::: Data shown :::
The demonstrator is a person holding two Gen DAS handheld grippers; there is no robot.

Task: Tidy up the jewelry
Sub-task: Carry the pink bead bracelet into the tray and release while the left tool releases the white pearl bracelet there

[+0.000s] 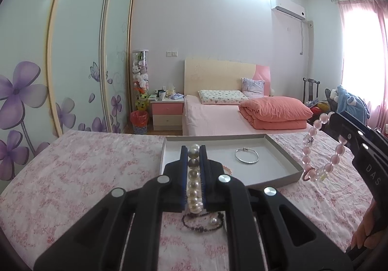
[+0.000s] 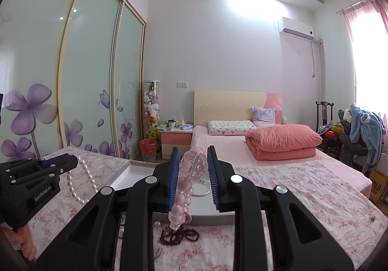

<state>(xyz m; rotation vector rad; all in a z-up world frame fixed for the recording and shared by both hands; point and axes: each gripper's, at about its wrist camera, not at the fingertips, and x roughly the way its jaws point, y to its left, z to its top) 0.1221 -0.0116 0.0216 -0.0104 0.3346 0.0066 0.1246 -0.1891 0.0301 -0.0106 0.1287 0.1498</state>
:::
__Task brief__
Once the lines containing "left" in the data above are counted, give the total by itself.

__Answer to the exercise__
2